= TRY IT =
Output an exact reproduction of the data.

- - - - - - -

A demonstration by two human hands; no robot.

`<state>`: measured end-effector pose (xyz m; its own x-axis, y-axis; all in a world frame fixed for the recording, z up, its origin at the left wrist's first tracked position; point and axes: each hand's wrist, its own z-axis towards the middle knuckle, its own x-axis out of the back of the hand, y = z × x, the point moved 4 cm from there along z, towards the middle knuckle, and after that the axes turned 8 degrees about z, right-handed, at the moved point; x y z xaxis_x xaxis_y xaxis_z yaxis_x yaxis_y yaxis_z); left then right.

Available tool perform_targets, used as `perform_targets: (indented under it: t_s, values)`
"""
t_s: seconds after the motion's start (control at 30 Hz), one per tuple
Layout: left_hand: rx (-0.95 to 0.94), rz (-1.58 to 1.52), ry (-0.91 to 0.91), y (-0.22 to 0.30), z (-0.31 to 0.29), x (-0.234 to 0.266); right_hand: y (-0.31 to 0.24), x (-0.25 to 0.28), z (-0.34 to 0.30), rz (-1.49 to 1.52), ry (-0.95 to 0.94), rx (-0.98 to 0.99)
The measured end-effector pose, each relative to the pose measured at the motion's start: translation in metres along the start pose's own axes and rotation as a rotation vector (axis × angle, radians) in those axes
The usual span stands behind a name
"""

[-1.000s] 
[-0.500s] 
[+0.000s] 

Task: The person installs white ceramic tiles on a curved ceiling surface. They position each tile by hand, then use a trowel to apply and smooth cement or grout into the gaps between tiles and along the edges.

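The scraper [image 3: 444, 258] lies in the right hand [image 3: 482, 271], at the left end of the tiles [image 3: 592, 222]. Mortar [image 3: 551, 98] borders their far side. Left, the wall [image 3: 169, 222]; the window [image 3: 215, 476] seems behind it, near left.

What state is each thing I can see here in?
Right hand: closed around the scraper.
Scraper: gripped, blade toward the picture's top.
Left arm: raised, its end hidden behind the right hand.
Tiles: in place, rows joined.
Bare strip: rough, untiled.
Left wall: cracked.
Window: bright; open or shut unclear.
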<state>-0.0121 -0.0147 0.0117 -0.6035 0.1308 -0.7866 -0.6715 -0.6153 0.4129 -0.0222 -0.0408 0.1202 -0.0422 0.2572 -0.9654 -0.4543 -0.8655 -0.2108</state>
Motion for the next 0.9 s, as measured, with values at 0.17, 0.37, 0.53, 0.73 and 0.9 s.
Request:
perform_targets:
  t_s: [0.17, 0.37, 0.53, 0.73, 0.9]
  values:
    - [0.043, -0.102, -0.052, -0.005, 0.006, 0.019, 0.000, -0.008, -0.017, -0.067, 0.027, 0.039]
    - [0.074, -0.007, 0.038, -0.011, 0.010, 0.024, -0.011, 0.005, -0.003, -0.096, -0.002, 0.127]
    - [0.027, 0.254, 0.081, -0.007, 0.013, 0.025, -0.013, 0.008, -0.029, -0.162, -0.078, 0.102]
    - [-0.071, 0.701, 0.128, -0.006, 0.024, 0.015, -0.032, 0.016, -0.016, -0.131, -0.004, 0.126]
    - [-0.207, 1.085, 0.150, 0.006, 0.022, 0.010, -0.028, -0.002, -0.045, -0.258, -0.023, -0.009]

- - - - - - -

= RESPONSE BELOW =
A demonstration by two human hands; no robot.

`<state>`: measured end-effector pose (xyz m; its own x-axis, y-axis; all in a world frame fixed for the recording, z up, its origin at the left wrist's first tracked position; point and axes: each hand's wrist, its own z-axis towards the middle knuckle, its own x-axis out of the back of the hand, y = z × x, the point moved 4 cm from there along z, towards the middle knuckle, and after that the axes turned 8 degrees about z, right-handed, at the moved point; x y z xaxis_x xaxis_y xaxis_z yaxis_x yaxis_y yaxis_z); left then right.

Available tool perform_targets, used as `perform_targets: (indented under it: t_s, values)`
"""
t_s: seconds after the motion's start (control at 30 Hz), one per tuple
Layout: left_hand: rx (-0.95 to 0.94), rz (-1.58 to 1.52), ry (-0.91 to 0.91), y (-0.22 to 0.30), z (-0.31 to 0.29), x (-0.234 to 0.266); right_hand: y (-0.31 to 0.24), x (-0.25 to 0.28), z (-0.34 to 0.30), rz (-1.49 to 1.52), ry (-0.95 to 0.94), rx (-0.98 to 0.99)
The measured end-effector pose, each relative to the pose measured at the motion's start: translation in metres along the start pose's own axes and rotation as a rotation vector (axis × angle, radians) in those axes
The usual span stands behind a name
"""

[-1.000s] 
[-0.500s] 
[+0.000s] 

Task: The person installs white ceramic tiles on a curved ceiling surface. They position each tile by hand, then use a trowel to apply and smooth cement or grout into the gaps between tiles and along the edges.

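The scraper [image 3: 444, 258] lies in the right hand [image 3: 482, 271], at the left end of the tiles [image 3: 592, 222]. Mortar [image 3: 551, 98] borders their far side. Left, the wall [image 3: 169, 222]; the window [image 3: 215, 476] seems behind it, near left.

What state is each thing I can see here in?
Right hand: closed around the scraper.
Scraper: gripped, blade toward the picture's top.
Left arm: raised, its end hidden behind the right hand.
Tiles: in place, rows joined.
Bare strip: rough, untiled.
Left wall: cracked.
Window: bright; open or shut unclear.
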<state>-0.0121 -0.0147 0.0117 -0.6035 0.1308 -0.7866 -0.6715 -0.6153 0.4129 -0.0222 -0.0408 0.1202 -0.0422 0.2572 -0.9654 -0.4543 -0.8655 -0.2108</state>
Motion for the next 0.9 s, as measured, with values at 0.17, 0.37, 0.53, 0.73 and 0.9 s.
Request:
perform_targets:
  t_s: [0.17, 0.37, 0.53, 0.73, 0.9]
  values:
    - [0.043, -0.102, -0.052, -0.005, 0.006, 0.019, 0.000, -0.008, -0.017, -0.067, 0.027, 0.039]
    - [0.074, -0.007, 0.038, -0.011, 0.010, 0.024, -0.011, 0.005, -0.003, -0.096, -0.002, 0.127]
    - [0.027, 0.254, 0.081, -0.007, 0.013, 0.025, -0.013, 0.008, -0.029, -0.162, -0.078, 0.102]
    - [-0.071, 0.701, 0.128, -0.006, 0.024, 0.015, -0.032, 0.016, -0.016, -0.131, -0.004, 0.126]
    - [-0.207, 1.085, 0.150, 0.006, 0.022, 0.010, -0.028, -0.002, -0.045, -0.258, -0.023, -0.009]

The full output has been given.